Visible to Intel only — GUID: GUID-BD44EB2B-90CC-4601-8E4E-BF21B0D594B5
Visible to Intel only — GUID: GUID-BD44EB2B-90CC-4601-8E4E-BF21B0D594B5
Explicit Scaling - SYCL
In this section we describe explicit scaling in SYCL in COMPOSITE mode provide usage examples.
Unified shared memory (USM)
Memory allocated against a root device is accessible by all of its subdevices (stacks). So if you are operating on a context with multiple subdevices of the same root device, then you can use malloc_device on that root device instead of using the slower malloc_host. Remember that if using malloc_device you would need an explicit copy out to the host if it necessary to see data on the host. Refer to section Unified Shared Memory Allocations for the details on the three types of USM allocations.
subdevice
Intel® Data Center GPU Max 1350 or 1550 has 2 stacks. The root device, corresponding to the whole GPU, can be partitioned to 2 subdevices, each subdevice corresponding to a physical stack.
try {
vector<device> SubDevices = RootDevice.create_sub_devices<
cl::sycl::info::partition_property::partition_by_affinity_domain>(
cl::sycl::info::partition_affinity_domain::numa);
}
In SYCL, each call to create_sub_devices will return exactly the same subdevices.
Note that the partition_by_affinity_domain is the only partitioning supported for Intel GPUs. Similarly, next_partitionable and numa are the only partitioning properties supported (both doing the same thing).

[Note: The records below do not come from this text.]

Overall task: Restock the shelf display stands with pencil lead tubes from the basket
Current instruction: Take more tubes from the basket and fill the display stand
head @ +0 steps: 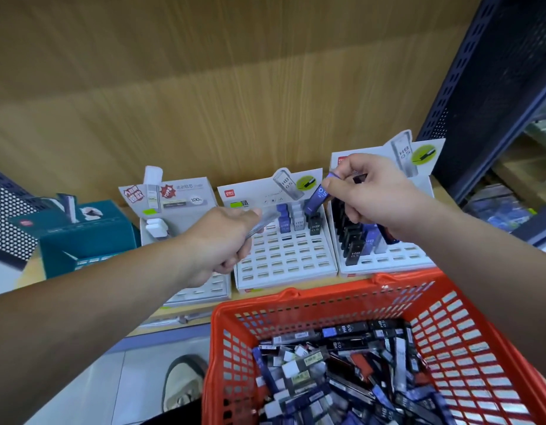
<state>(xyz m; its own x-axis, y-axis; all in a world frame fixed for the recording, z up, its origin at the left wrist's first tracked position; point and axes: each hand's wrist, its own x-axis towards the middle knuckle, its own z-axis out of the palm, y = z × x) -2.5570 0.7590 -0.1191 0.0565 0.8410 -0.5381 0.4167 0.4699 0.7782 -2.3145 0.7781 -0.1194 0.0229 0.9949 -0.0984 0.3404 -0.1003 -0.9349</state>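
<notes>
Placement step in hand: blue tube (318, 196) pinched at its upper end between thumb and fingertips of right grip (376, 200), tilted, lower end hanging just above the back row of the middle stand (284, 262). More tubes apparently tucked in the same palm, one dark end poking out beneath; count not clear. Left grip (222, 240) curled round a pale tube (262, 221), blurred, held over the near edge of the middle stand, beside the left stand (201, 289).

Back row of the middle stand already filled: blue column (282, 217), grey next to it, black tubes (314, 226) at the end. Rows in front all open slots. Right stand (385, 260) with a long black column and some blue beside it. Basket (296, 302) just below the shelf edge, heaped with loose tubes (342, 378).

To do it well:
- Bring the blue tube upright before lowering.
- Aim for the free slot right in front of the blue column, not the black tubes nearest its tip.
- Press down only after seating the bottom end in the opening.
- Keep the spare tubes clamped against the palm to avoid a drop onto the standing row.
- Turn the label to the front, like its neighbours
</notes>
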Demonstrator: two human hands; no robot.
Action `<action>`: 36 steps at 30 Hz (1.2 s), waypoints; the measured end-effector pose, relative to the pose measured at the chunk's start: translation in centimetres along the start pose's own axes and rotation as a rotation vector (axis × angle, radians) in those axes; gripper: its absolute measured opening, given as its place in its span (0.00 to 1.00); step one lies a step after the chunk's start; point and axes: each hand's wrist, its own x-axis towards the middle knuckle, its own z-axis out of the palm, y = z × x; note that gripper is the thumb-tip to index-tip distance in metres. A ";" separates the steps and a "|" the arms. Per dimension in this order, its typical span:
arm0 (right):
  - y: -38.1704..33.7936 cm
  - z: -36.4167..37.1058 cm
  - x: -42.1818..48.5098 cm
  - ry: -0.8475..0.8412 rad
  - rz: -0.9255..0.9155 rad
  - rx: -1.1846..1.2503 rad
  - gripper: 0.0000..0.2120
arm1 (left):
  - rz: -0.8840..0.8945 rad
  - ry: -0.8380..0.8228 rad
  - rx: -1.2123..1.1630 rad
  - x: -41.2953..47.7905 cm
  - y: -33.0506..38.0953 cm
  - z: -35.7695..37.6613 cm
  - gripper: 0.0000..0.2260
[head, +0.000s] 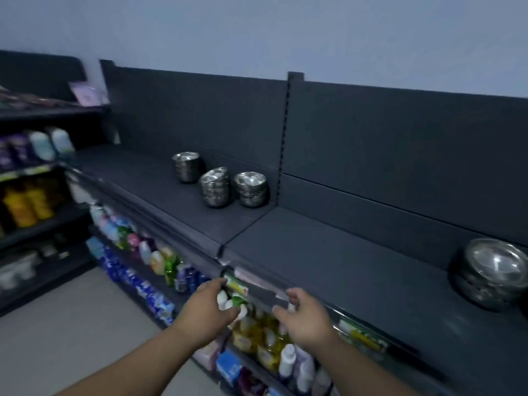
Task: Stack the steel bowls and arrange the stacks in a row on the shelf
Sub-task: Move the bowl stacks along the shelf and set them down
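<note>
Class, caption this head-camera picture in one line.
Empty hands hover below a dark shelf holding four steel bowl stacks.

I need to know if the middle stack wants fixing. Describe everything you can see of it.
The middle stack is several shiny steel bowls nested mouth up, the tallest of the three grouped stacks. It looks uneven: the top bowls tilt and the pile seems to lean. It stands on the dark shelf, forward of the left stack and close beside the right stack; whether they touch is unclear. Neither hand is near it.
</note>
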 end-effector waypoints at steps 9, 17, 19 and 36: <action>-10.0 11.6 2.5 -0.154 -0.219 -0.251 0.24 | -0.204 0.128 0.087 -1.4 -12.7 -9.6 0.33; -16.5 14.4 13.8 -0.182 -0.343 -0.252 0.28 | -0.245 0.169 0.121 8.5 -16.5 -13.1 0.33; -18.0 14.4 17.4 -0.191 -0.351 -0.239 0.28 | -0.246 0.174 0.112 12.0 -16.7 -14.0 0.33; -29.6 20.9 38.1 -0.116 -0.290 -0.218 0.31 | -0.074 0.109 0.106 38.6 -22.8 -21.5 0.33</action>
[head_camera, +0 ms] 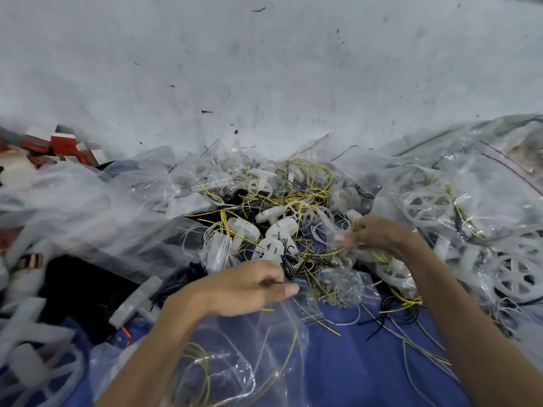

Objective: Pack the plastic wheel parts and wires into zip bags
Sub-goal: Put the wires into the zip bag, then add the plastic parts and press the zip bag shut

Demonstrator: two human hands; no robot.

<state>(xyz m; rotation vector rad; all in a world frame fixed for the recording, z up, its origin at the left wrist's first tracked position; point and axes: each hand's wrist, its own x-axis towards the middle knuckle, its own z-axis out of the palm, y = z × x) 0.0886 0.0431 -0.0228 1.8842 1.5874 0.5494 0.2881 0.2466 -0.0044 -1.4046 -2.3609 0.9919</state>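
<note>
Because the sorting is done on the ground, the grey floor (264,69) takes up the far half of the view, and a blue cloth (352,362) lies under the near work area, probably to keep small pieces from straying. Filled clear bags (484,230) with wheels and wire inside are heaped at the right, seemingly set aside as done. More slack plastic (88,207) billows at the left.

Between them sits the loose heap of white wheel parts (273,230), tangled with yellow wires (308,198), within easy reach of both arms. An open zip bag (249,348) lies near, under the left forearm, likely ready to be filled.

The left hand (249,286) reaches in from the near left, thumb and forefinger pinched together on a small bunch of black wires (286,267) at the heap's near edge. The right hand (382,233) is curled into the tangle at the right. It is blurred, so I cannot tell what it grips, if anything.
</note>
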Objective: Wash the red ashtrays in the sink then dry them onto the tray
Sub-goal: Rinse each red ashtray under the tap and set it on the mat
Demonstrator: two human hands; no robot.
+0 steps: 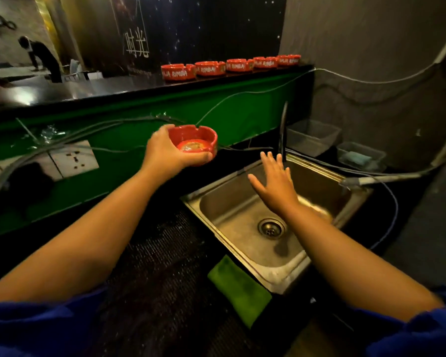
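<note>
**Figure: bringing an ashtray to the water.** Our left hand (162,150) holds one red ashtray (195,144) mouth-up in the air, above the counter (160,253) and just left of the sink (196,202). Its fingers (206,157) are curled round the near wall and underside. A pale patch shows in the bowl, and we cannot tell whether it is dirt or print.

Our right hand (276,184) is over the basin with fingers straight and spread. It holds nothing and points toward the tap (283,130). We cannot tell whether water is running.

Five further ashtrays (229,66) stand in a row on the raised ledge (88,88) behind, so we judge the task to be at an early stage. A green cloth (238,287) lies at the sink's near corner. We cannot make out a tray.

To do this step well, we should carry the ashtray level until it is over the basin, then tip it toward the drain (271,228). The right hand should open the tap gently to limit splashing. A wet ashtray is likely to be slippery, so the wrapped grip suits it, and turning it under the stream should reach each rim notch.
</note>
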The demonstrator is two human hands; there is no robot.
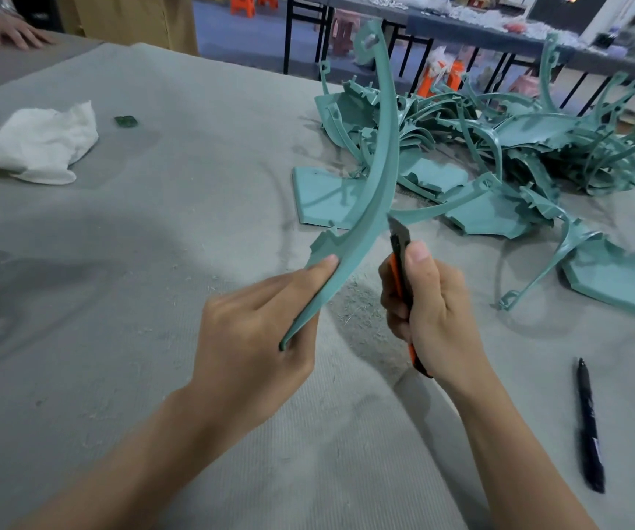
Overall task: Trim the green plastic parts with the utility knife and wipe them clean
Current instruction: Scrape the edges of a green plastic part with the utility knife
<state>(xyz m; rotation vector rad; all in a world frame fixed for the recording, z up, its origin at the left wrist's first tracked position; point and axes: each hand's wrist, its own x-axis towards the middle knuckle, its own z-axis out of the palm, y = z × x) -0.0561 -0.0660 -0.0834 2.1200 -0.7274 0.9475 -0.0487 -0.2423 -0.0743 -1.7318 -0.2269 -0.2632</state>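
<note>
My left hand (258,334) grips the lower end of a long curved green plastic part (379,154), which rises up and away over the table. My right hand (423,304) is closed around an orange and black utility knife (401,258). Its blade tip touches the right edge of the curved part. A heap of similar green plastic parts (507,154) lies on the right half of the table. A crumpled white cloth (36,145) rests at the far left.
A black pen (589,422) lies at the right near the front edge. A small dark green scrap (126,121) sits beside the cloth. Fine shavings dot the grey table cover (193,185). Another person's hand (6,30) rests at the far left corner.
</note>
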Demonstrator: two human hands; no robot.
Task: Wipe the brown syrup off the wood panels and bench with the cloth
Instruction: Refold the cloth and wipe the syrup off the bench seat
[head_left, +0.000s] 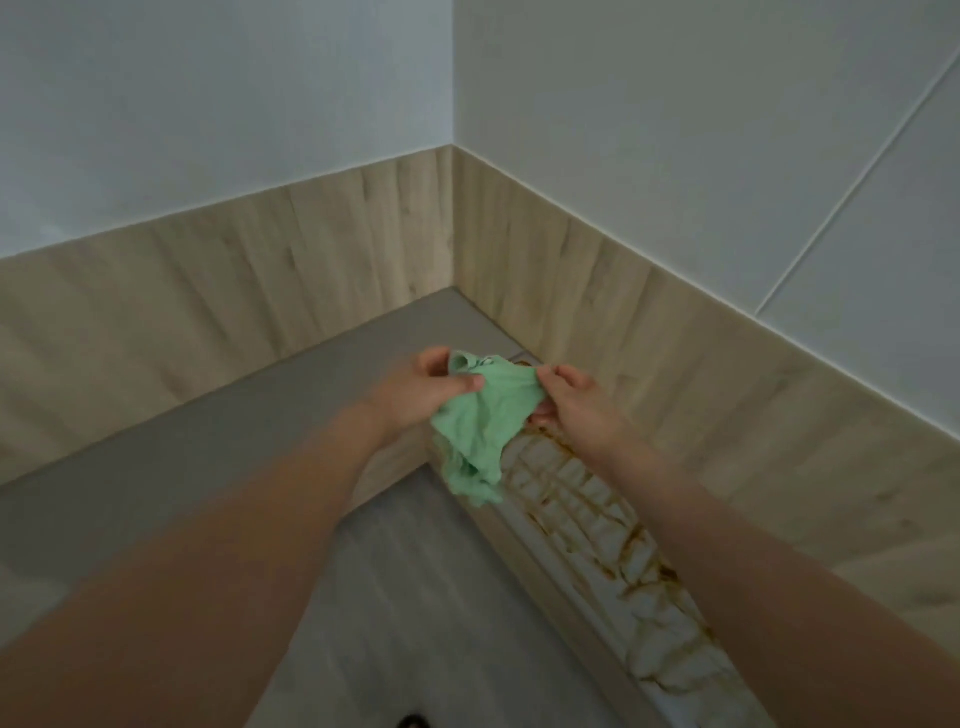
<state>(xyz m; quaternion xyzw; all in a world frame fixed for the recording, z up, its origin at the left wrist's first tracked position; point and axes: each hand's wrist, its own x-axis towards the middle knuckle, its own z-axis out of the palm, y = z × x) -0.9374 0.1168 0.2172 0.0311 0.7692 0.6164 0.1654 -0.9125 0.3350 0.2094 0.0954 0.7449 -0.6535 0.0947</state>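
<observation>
Cloth (480, 415), green, bunched: pinched along its top by left hand (415, 389) and right hand (576, 405), fingers curled on fabric, held above the bench (208, 431) corner, probably to turn up a clean face. Syrup (597, 514) streaks the bench below, beside the panels (649, 338). Writing: none legible

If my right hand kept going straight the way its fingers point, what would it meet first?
The green cloth that the right hand pinches; then probably the left hand beyond, though depth is unclear.
</observation>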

To control what subdevices are exposed, one can use ONEAPI_DEVICE_SELECTOR described in ONEAPI_DEVICE_SELECTOR in _oneAPI DPC++ Compiler documentation.
To control what subdevices are exposed by the Level-Zero User-Mode Driver (UMD) one can use ZE_AFFINITY_MASK environment variable described in Affinity Mask in Level Zero Specification Documentation.
In COMPOSITE mode, each subdevice (stack) can be further decomposed to subsubdevices (Compute Command Streamers or CCSs). For more information about subsubdevices, refer to Advanced Topics section.
Context
A context is used for resources isolation and sharing. A SYCL context may consist of one or multiple devices. Both root devices and subdevices can be within single context, but they all should be of the same SYCL platform. A SYCL program (kernel_bundle) created against a context with multiple devices will be built for each of the root devices in the context. For a context that consists of multiple subdevices of the same root device only a single build (to that root device) is needed.
Buffers
SYCL buffers are created against a context and are mapped to the Level-Zero USM allocation discussed above. Current mapping is as follows.
For an integrated device, the allocations are made on the host, and are accessible by the host and the device without any copying.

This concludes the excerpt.